Des lapins et des hommes

Jean-Pierre Han

30 octobre 2021

in Critiques

Harvey de Mary Chase. Mise en scène de Laurent Pelly. Spectacle créé au TNP de Villeurbanne, le 1er octobre 2021. Tournée nationale à partir de Janvier 2022 dans de nombreux lieux.

Voilà qui est peu banal : le héros de ce spectacle est invisible ! Tout au plus deux trous percés dans son chapeau afin que ses oreilles puissent passer attestent de sa très hypothétique présence. Pour le reste, il y a quand même le titre de la pièce qui lui est dédiée, Harvey. Donc notre héros s’appelle Harvey. Tout le jeu de l’œuvre signée Mary Chase, une journaliste américaine qui finit par obtenir succès et récompenses à partir de 1944 grâce à son Harvey, consiste justement à donner vie – sans pour autant le faire apparaître – à son célèbre lapin (aux États-Unis, mais pas en France), car le héros invisible est bel et bien un lapin. Étrange non ? Le succès s’enfla avec une adaptation de la pièce au cinéma avec James Stewart dans le second premier rôle après Harvey, ça va de soi... Voilà pour la petite et drôle d’histoire dont s’est saisi avec appétit le binôme formé par Agathe Mélinand (pour la traduction) et Laurent Pelly (pour la mise en scène) qui connaissent bien la musique qui est aussi la leur, celle de leur long parcours commun et qui, à force, ont créé un « style » reconnaissable – et apprécié – entre tous. Un style entre rigueur et fantaisie, entre gravité et légèreté, et toujours une intelligence dans l’appréhension des textes dont ils se saisissent avec un certain bonheur.

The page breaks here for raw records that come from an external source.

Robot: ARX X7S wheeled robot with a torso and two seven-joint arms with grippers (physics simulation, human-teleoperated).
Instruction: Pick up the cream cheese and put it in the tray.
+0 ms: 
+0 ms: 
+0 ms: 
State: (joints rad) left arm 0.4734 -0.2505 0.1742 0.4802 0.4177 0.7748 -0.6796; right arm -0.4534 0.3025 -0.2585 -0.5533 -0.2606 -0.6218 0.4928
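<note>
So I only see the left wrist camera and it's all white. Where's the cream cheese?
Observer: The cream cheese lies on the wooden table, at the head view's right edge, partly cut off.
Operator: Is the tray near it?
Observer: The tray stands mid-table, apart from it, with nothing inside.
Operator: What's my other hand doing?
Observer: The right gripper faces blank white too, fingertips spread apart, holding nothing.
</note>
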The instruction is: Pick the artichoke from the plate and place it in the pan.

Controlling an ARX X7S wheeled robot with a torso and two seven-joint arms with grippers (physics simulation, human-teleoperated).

Tel est le cas avec leur travail sur Harvey. Sous l’apparence de ce qui pourrait paraître une absurdité (le théâtre de l’absurde bis) ou une plaisante bouffonnerie, se développe en fait une fable touchée par la grâce de la poésie. Simplement déjà parce que le couple formé par l’autre personnage principal de la pièce, un certain Elwood P. Dowd, la cinquantaine bien frappée, mais avec un « maintien digne et une expression rêveuse », et Harvey, nous emmène tranquillement dans les sphères de l’imaginaire le plus pur. Alors que face à eux, ou à côté, car il n’y a pas de réel affrontement, s’agite le reste de la famille d’Elwood en contact avancé avec le personnel d’un asile d’aliénés dont on se demande si ce ne sont pas les patients qui jouent les rôles des employés. Bref, un vent de folie – c’est le cas de le dire – règne sur le plateau, avec bien sûr quiproquos à foison. Au fond les seuls à n’être pas pris dans l’enchaînement des situations de plus en plus déjantées ce sont Elwood, droit dans ses bottes, calme et courtois et Harvey. Quand on aura dit que le rôle d’Elwood est tenu par Jacques Gamblin, on aura compris à quel point il « colle » au personnage : mince et élégante silhouette d’un homme qui dégage une réelle bonté, un allant vers autrui ; autour de lui s’agite en tous sens une belle distribution (Pierre Aussedat, Christine Brücher, Thomas Condemine…) qui suit le mouvement avec alacrité dans le décor de Chantal Thomas. Bref tous les ingrédients y sont pour un succès annoncé. À très juste titre.

Texte de la pièce à l’Avant-Scène Théâtre, n° 1492, 15 novembre 2020.